As such, wrote Gruber and his co-authors, the data “impl[ies] that the legalization of abortion saved the government over $14 billion in welfare expenditures through 1994.”
A 2009 version of the paper, also co-authored by Gruber, concluded that “marginal children” saw improved lives, including an “increased likelihood of college graduation, lower rates of welfare use, and lower odds of being a single parent.”
Gruber’s work wasn’t just seen by academics. The 2005 book Freakonomics—co-authored by another supporter of abortion as a social good, Steven Levitt—took its abortion section from Levitt’s 2001 paper, “The Impact of Abortion on Crime,” which argued that legalized abortion was responsible for a lower crime rate in the 1990s. And Gruber’s work greatly influenced that paper.
In the 2001 paper, Levitt and co-author John Donohue cited Gruber’s work on at least three occasions, calling the final 1999 paper “most similar to ours, [which] document[s] that the early life circumstances of those children on the margin of abortion are difficult along many dimensions: infant mortality, growing up in a single-parent family, and experiencing poverty.” They also note that “previous research has found that an adverse family environment is strongly linked to future criminality”—and Gruber’s paper was all about “adverse family environments.”

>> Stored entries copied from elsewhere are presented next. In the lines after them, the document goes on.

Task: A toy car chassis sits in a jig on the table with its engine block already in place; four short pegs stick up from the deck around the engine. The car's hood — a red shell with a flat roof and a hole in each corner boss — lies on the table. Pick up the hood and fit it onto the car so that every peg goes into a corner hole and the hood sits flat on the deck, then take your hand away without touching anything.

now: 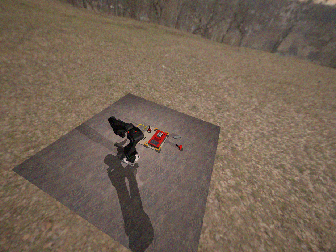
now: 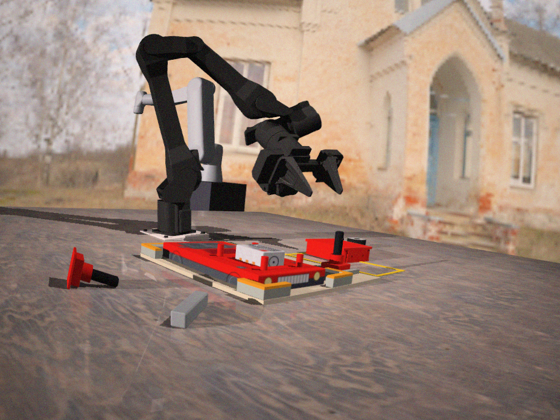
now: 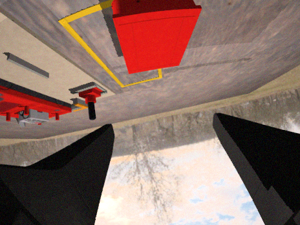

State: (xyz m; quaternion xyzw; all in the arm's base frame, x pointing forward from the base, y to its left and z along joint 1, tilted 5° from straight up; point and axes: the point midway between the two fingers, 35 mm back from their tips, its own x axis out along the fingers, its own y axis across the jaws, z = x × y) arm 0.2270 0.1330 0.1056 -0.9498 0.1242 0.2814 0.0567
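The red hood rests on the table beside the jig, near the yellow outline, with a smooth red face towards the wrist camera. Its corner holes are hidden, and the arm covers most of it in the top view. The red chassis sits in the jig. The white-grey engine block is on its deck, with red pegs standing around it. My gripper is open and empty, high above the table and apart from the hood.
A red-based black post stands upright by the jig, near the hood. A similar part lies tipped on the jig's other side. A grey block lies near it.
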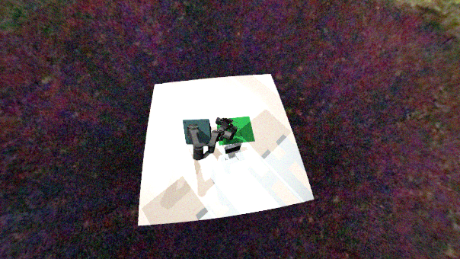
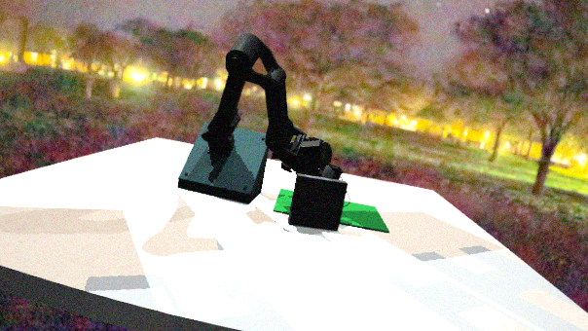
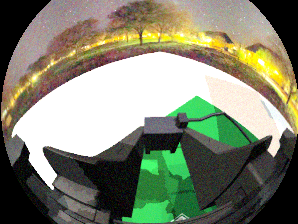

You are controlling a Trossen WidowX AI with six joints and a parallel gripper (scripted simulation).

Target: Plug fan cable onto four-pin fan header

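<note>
The plug (image 3: 162, 131) is a dark block with short prongs on its lower edge. My gripper (image 3: 161, 129) is shut on it, one finger on each side. A thin dark cable (image 3: 205, 118) leaves a small knob at the plug's right end and bends down to the right. The green board (image 1: 246, 131) (image 2: 367, 217) (image 3: 197, 107) lies flat below and beyond the fingers. The plug appears above the board; how high is hard to tell. The four-pin header cannot be made out. The fan (image 1: 232, 148) (image 2: 318, 202) is a black square block standing upright beside the board's near edge. It hides the fingertips in the exterior view.
The arm (image 1: 194, 135) (image 2: 276, 99) rises from a dark teal base slab (image 1: 206, 125) (image 2: 195, 180) left of the board and bends down over it. Everything stands on a white table (image 1: 171, 103) (image 2: 234, 258) with tan and grey patches.
</note>
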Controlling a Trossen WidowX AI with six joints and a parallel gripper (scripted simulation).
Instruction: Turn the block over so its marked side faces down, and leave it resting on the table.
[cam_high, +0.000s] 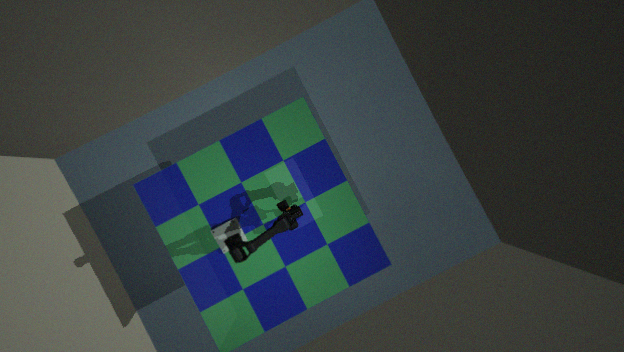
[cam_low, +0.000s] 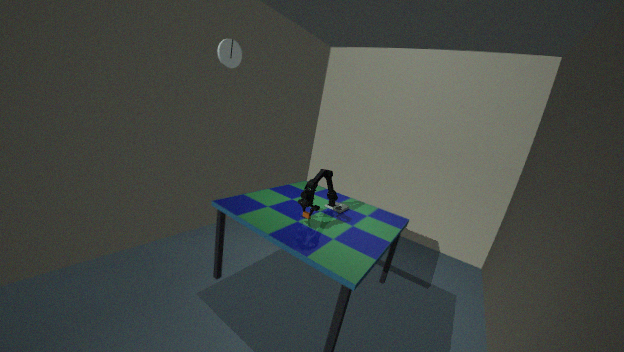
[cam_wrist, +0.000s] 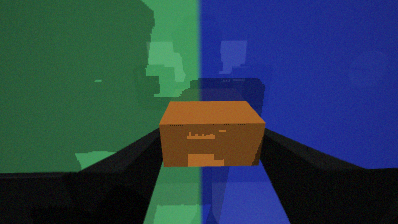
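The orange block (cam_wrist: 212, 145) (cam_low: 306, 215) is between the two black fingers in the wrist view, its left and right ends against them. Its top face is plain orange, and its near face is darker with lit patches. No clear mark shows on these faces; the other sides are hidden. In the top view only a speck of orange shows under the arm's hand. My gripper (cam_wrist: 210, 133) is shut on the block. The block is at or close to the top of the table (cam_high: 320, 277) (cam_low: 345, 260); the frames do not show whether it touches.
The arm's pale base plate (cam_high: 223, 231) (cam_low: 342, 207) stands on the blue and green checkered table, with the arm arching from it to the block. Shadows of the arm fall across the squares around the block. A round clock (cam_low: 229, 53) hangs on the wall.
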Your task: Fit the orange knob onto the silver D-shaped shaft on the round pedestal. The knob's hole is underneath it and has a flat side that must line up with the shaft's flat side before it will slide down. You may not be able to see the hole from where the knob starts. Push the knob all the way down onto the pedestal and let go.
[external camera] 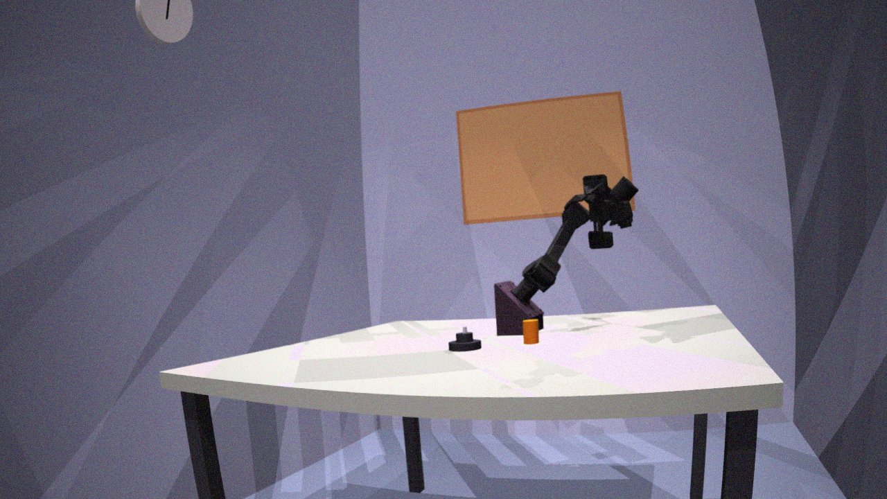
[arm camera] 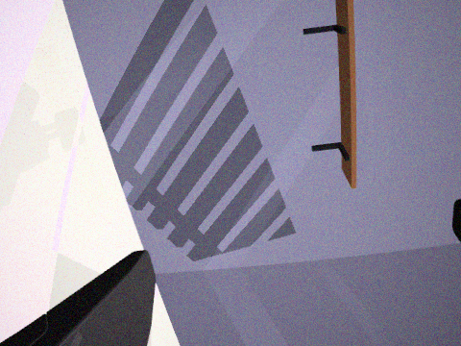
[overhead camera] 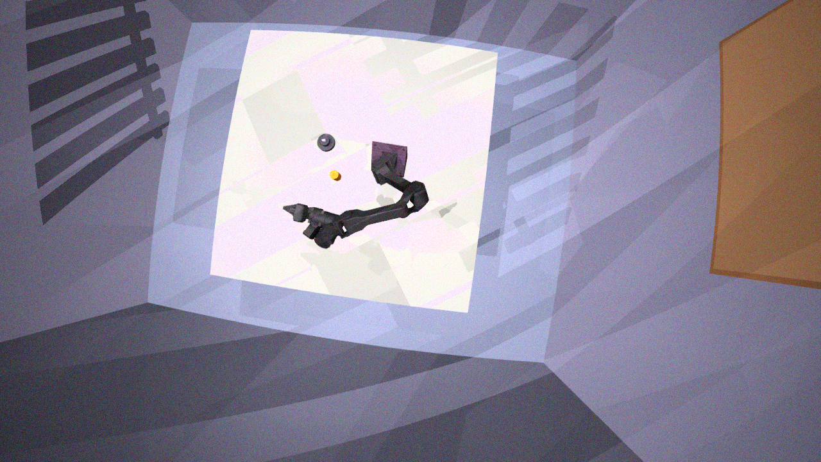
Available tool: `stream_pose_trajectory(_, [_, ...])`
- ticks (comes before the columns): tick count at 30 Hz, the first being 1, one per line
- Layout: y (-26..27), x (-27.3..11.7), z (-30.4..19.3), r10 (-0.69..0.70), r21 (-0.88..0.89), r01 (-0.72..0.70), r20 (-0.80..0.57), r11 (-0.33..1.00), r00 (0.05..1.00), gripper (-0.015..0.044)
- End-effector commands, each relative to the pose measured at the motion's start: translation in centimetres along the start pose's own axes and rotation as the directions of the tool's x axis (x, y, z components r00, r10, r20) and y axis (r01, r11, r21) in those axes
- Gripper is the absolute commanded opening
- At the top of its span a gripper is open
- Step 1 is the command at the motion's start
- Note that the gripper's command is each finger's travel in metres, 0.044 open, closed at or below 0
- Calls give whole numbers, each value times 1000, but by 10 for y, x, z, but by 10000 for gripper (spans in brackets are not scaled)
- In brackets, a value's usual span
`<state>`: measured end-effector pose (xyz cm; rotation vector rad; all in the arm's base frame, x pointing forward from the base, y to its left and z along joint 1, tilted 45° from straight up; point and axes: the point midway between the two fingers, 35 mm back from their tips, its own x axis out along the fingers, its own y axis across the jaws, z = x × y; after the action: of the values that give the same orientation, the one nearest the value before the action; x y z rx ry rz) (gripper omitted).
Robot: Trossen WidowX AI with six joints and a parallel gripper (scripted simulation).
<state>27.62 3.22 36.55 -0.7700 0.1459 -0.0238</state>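
The orange knob stands upright on the table; its underside and hole are hidden. The dark round pedestal stands near it, to its left in the exterior view, with the silver shaft pointing up bare. The shaft's flat side is too small to make out. My gripper is open and empty, high above the table. It lies below and left of the knob in the top view, and up and right of it in the exterior view. Knob and pedestal are outside the wrist view.
The arm's purple base block stands on the white table, right of the pedestal. An orange board is on the wall. The wrist view shows the table edge and a wooden shelf.
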Motion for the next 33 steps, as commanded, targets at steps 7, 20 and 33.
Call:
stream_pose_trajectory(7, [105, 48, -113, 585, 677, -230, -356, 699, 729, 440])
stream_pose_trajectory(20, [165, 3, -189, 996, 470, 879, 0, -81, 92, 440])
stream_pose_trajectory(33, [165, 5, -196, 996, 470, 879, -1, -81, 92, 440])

Levitt’s argument was, of course, found to have significant flaws in several areas, including its historical analysis and the impact of growing prisons on crime. But both Levitt and Gruber have provided an intellectual and academic foundation for the liberal idea that society benefits from the slaughter of the unborn—because, allegedly, taxpayers benefit, as do the would-be peers of aborted children.
However, in addition to being morally abhorrent, both men’s arguments fail to account for two political decisions made by the party of abortion that prove the inconsistency of their arguments.

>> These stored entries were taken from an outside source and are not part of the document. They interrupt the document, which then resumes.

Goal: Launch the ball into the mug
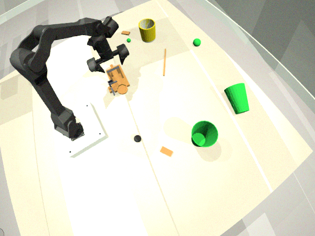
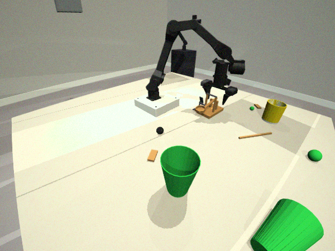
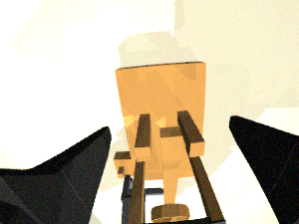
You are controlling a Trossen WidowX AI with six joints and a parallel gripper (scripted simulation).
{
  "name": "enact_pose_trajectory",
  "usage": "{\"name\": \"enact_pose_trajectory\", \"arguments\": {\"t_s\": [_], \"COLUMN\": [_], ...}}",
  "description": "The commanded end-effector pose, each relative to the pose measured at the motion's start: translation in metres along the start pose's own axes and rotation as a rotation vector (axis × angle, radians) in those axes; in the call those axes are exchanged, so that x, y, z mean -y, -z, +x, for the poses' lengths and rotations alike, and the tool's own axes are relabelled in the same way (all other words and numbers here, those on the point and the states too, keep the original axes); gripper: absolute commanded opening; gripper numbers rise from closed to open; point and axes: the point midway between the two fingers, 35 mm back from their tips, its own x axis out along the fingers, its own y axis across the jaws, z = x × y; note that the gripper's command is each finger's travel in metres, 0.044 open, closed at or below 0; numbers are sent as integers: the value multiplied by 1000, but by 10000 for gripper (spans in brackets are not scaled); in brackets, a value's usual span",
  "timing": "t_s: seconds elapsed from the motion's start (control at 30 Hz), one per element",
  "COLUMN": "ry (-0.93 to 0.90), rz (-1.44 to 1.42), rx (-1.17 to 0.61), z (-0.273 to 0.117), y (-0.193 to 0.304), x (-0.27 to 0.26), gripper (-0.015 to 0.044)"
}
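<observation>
The orange catapult [image 1: 122, 76] [image 2: 209, 112] [image 3: 159, 90] stands on the table, its round cup [image 1: 122, 89] [image 2: 200, 109] empty. My gripper [image 1: 113, 68] [image 2: 215, 99] [image 3: 170, 126] is open and empty, pointing down just above the catapult's frame, with one finger to each side. The yellow mug [image 1: 148, 34] [image 2: 272, 112] stands upright beyond the catapult. A black ball [image 1: 137, 138] [image 2: 159, 130], a small green ball [image 1: 128, 40] [image 2: 252, 108] and a larger green ball [image 1: 197, 42] [image 2: 314, 155] lie on the table.
A green cup [image 1: 210, 131] [image 2: 178, 184] stands upright; another green cup [image 1: 237, 98] [image 2: 290, 226] lies on its side. A thin stick [image 1: 164, 63] [image 2: 254, 135] lies near the mug. One small orange block [image 1: 166, 151] [image 2: 152, 155] is near the upright cup, another block [image 1: 125, 32] [image 2: 257, 106] near the mug.
</observation>
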Motion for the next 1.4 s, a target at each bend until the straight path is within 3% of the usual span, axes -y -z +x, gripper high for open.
{"name": "enact_pose_trajectory", "arguments": {"t_s": [0.0,0.47,0.83,1.03,1.17,1.37], "ry": [-8,-8,-4,-4,-6,-7], "rz": [3,3,0,0,0,6], "rx": [-11,-11,-4,-4,-4,-4], "z": [11,23,20,20,-19,-30], "y": [2,3,1,1,0,1], "x": [-2,-3,-2,-2,-1,-2], "gripper": [440,440,151,111,6,0]}}
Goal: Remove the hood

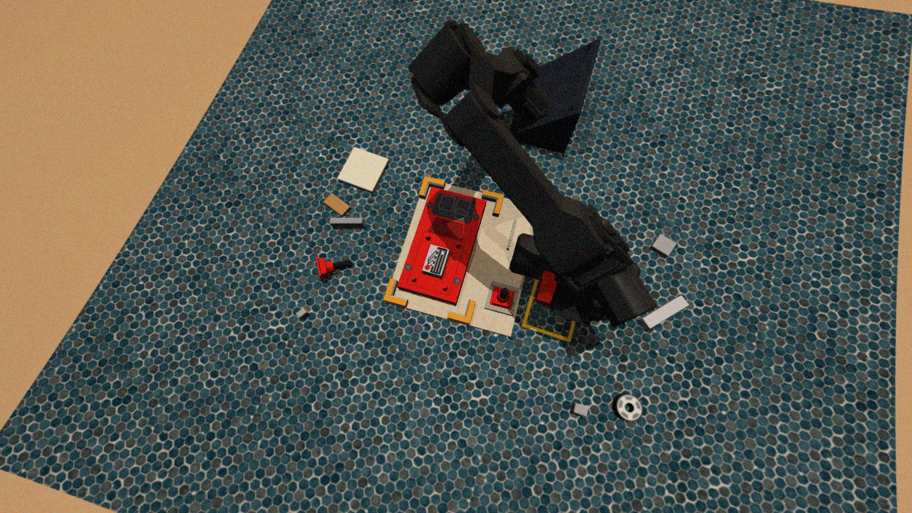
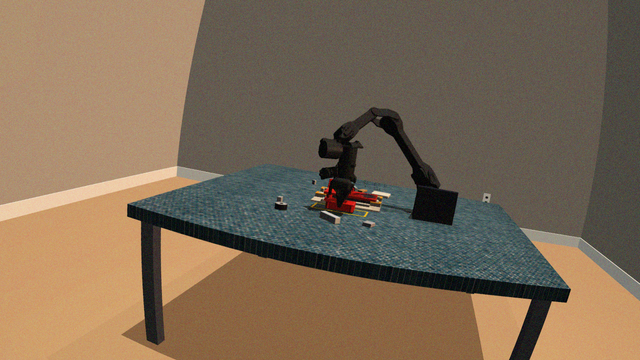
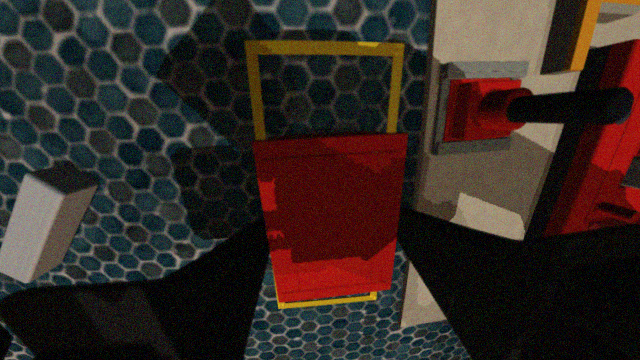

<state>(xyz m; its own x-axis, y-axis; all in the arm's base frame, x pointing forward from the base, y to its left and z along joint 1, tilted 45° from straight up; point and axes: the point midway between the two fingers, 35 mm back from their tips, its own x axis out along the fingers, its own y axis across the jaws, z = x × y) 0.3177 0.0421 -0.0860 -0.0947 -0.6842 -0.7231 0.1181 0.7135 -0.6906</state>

First, Newsbusters found a strong link tying Gruber to the current effort to provide ACA health benefits to illegal immigrants—analysis and data provided by Gruber that could lead to Congressman Joe Wilson’s “You lie” cry in 2009 being totally and completely justified.
How is this relevant to Gruber’s pro-abortion argument? Nearly half of illegal immigrants have not graduated from high school, and their median income is 28 percent lower than that of native-born Americans, according to this brief from 2012.
In other words, it seems that Gruber—and President Obama, and HHS Secretary Sylvia Burwell, who previously headed worldwide population control efforts for the Gates Foundation—think that babies born to poor American mothers aren’t worth the alleged “cost” because they tend to be less educated and poorer. But if you’re born somewhere else, come on in!
Additionally, a report released last week by Heritage Foundation senior research fellow Robert Rector showed that the concerns expressed by Gruber about single families and poverty are exacerbated by the type of government policies enacted by the ACA.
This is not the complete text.